All in all, two kinds of principled reasoning about the issue seem possible at first sight:
(a) The two votes, at the admissibility/preliminary objections stage and at the merits stage, are independent of each other. The decision about the jurisdiction appears autonomous from a procedural point of view. But it may not be autonomous in relation to the merits considering the facts, the law, or the philosophical views of a judge. For example, a judge may adhere to the doctrine of judicial restraint, and therefore vote conservatively in favour of the preliminary objection, while the merits of the case may on the other side be of quite another concern for him or for her.
Moreover, the "Scandinavian doctrine" of minority respect for majority decision in the follow-up cases, as applied to the present issue would recommend that a judge who was overruled on the preliminary objection, should recognise its authority immediately. Because he feels, or actually is bound by the decision on Court's jurisdiction, he should go into the merits all the way - by expressing views and by casting his vote.

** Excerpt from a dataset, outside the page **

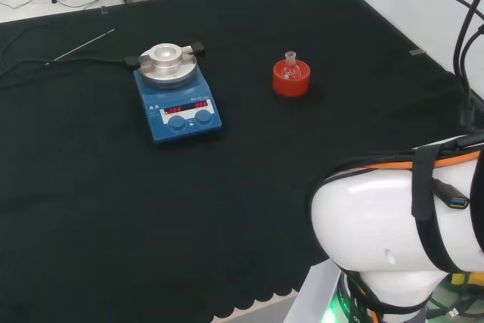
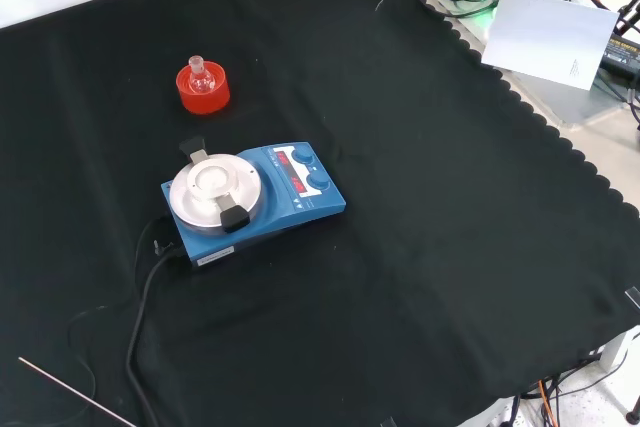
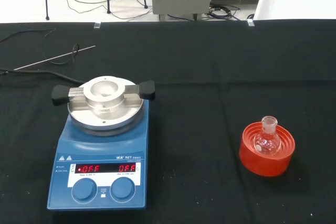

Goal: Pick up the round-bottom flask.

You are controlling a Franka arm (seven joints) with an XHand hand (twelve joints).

(b) The second kind of reasoning would advocate interdependence of the two votes, at the preliminary objections and at the merits stage. If the judge took the view that a preliminary objection is well-founded, he has to vote for non-violation, given that in his view the Court is not competent to deal with the issue and should therefore never decide on the merits. If the dissenting judge's view would prevail, the Court would not be seized, the applicant's claim would not be considered on its merits, and the violation would consequently not be found.
The present case departs from the two options discussed in the sense that the decision on the preliminary objection ratione temporis depended upon a prior examination of certain aspects of the merits. Therefore, the choice between the two options is not exhaustive of all possibilities. As for myself, I came to the conclusion that the merits of the case fall outside the jurisdiction of the Court ratione temporis only after a preliminary examination of those facts found by the Court which related to the issue of the title and control of the property.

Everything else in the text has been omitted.